### What is needed
For this exercise, repeat every line of the material exactly.

== Segment start ==

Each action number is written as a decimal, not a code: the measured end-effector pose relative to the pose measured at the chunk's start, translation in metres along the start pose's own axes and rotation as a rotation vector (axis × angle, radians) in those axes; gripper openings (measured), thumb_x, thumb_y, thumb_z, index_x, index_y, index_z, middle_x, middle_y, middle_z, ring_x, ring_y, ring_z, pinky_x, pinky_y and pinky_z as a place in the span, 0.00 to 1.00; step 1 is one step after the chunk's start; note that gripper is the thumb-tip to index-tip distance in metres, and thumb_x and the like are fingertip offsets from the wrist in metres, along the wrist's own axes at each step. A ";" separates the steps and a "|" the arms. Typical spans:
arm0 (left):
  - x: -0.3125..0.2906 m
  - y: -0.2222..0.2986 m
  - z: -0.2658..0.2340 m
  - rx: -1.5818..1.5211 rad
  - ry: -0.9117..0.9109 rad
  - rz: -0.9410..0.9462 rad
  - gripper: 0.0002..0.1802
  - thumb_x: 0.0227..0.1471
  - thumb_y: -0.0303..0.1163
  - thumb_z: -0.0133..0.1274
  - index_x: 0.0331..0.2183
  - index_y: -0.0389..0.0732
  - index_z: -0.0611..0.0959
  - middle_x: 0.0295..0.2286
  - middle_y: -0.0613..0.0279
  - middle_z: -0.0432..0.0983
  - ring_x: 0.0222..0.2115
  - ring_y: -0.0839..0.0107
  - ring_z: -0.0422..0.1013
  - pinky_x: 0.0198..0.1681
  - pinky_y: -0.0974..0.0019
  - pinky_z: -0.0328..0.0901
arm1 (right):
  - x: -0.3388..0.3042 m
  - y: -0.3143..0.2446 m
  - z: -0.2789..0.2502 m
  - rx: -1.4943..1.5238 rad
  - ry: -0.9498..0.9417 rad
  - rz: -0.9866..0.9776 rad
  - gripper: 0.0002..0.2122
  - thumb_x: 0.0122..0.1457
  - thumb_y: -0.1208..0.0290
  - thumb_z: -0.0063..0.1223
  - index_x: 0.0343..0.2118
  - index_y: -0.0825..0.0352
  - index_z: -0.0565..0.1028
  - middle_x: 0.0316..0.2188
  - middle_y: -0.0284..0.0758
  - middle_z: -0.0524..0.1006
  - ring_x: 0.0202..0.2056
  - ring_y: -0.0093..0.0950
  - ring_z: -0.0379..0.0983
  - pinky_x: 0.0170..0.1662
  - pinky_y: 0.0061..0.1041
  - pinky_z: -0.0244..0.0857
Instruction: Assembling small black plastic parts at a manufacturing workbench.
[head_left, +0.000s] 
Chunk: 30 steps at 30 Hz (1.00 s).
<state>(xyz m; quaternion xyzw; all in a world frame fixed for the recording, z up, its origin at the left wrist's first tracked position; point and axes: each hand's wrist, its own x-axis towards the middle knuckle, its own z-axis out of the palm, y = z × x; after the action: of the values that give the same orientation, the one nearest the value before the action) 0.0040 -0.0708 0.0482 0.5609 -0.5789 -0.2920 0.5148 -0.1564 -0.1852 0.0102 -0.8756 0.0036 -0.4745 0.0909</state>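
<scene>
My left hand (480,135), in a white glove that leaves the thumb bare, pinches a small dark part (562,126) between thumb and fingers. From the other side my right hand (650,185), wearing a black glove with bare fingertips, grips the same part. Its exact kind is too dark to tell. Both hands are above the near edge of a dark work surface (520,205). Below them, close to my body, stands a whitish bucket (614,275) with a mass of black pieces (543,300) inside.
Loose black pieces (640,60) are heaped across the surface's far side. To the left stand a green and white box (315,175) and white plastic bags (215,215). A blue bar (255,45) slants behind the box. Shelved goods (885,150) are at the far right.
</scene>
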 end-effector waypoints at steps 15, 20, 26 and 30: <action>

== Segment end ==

### Output below
Each action number is written as a decimal, not a code: the measured end-effector pose relative to the pose measured at the chunk's start, translation in metres along the start pose's own axes and rotation as a rotation vector (axis × angle, radians) in those axes; gripper openings (measured), thumb_x, thumb_y, thumb_z, index_x, index_y, index_z, middle_x, middle_y, middle_z, ring_x, ring_y, ring_z, pinky_x, pinky_y and pinky_z as a place in the span, 0.00 to 1.00; step 1 is one step after the chunk's start; note that gripper is the thumb-tip to index-tip distance in metres, and thumb_x and the like are fingertip offsets from the wrist in metres, along the wrist's own axes at each step. A ";" separates the steps and a "|" the arms. Typical spans:
arm0 (left):
  - x: -0.3125..0.2906 m
  - y: -0.2222..0.2986 m
  - z: -0.2658..0.2340 m
  - rx: -1.5818..1.5211 rad
  - ry: -0.9117..0.9109 rad
  - rz: -0.9410..0.9462 rad
  - gripper: 0.0002..0.1802
  - thumb_x: 0.0227..0.1471
  - thumb_y: -0.0303..0.1163
  - thumb_z: -0.0133..0.1274
  - index_x: 0.0331..0.2183
  - index_y: -0.0389..0.0732
  - index_z: -0.0611..0.0959
  - middle_x: 0.0295..0.2286
  - middle_y: -0.0613..0.0279
  - middle_z: -0.0432..0.0983
  - ring_x: 0.0222..0.2115
  - ring_y: -0.0839..0.0107
  - ring_z: -0.0422..0.1013
  - pinky_x: 0.0198..0.1681
  - pinky_y: -0.0974..0.0019
  - pinky_z: -0.0328..0.0901
arm1 (right):
  - x: -0.3388..0.3042 m
  - y: -0.3143..0.2446 m
  - z: -0.2789..0.2502 m
  - rx: -1.4943..1.5238 rad
  - ry: -0.9498..0.9417 rad
  - rz: -0.9866..0.9776 rad
  - gripper: 0.0002..0.2122
  - thumb_x: 0.0122..0.1457
  - thumb_y: -0.1208..0.0290
  - thumb_z: -0.0063..0.1223
  - index_x: 0.0343..0.2118
  - index_y: -0.0825..0.0352
  - index_z: -0.0565..0.1028
  - middle_x: 0.0316..0.2188
  - middle_y: -0.0284..0.0758
  - middle_z: -0.0524..0.1006
  - ring_x: 0.0202..0.2056
  - ring_y: -0.0093..0.0950
  - ring_z: -0.0379..0.0983
  - pinky_x: 0.0170..0.1662
  - pinky_y: 0.0061..0.1041
  - pinky_z: -0.0244..0.0857
Instruction: Assembling small black plastic parts at a manufacturing workbench.
[head_left, +0.000s] 
Chunk: 30 steps at 30 Hz (1.00 s).
<state>(xyz m; quaternion xyzw; all in a world frame fixed for the recording, z up, its origin at the left wrist's first tracked position; point and axes: each hand's wrist, its own x-axis towards the middle knuckle, its own z-axis out of the palm, y = z × x; after the action: of the values that give the same orientation, the one nearest the value before the action) 0.0040 -0.0708 0.0482 0.5609 -0.5789 -0.2920 0.5148 -0.1564 -0.1852 0.0102 -0.8756 0.0036 -0.4745 0.0909</state>
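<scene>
My left hand (480,135), in a white glove that leaves the thumb bare, pinches a small dark part (562,126) between thumb and fingers. From the other side my right hand (650,185), wearing a black glove with bare fingertips, grips the same part. Its exact kind is too dark to tell. Both hands are above the near edge of a dark work surface (520,205). Below them, close to my body, stands a whitish bucket (614,275) with a mass of black pieces (543,300) inside.
Loose black pieces (640,60) are heaped across the surface's far side. To the left stand a green and white box (315,175) and white plastic bags (215,215). A blue bar (255,45) slants behind the box. Shelved goods (885,150) are at the far right.
</scene>
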 end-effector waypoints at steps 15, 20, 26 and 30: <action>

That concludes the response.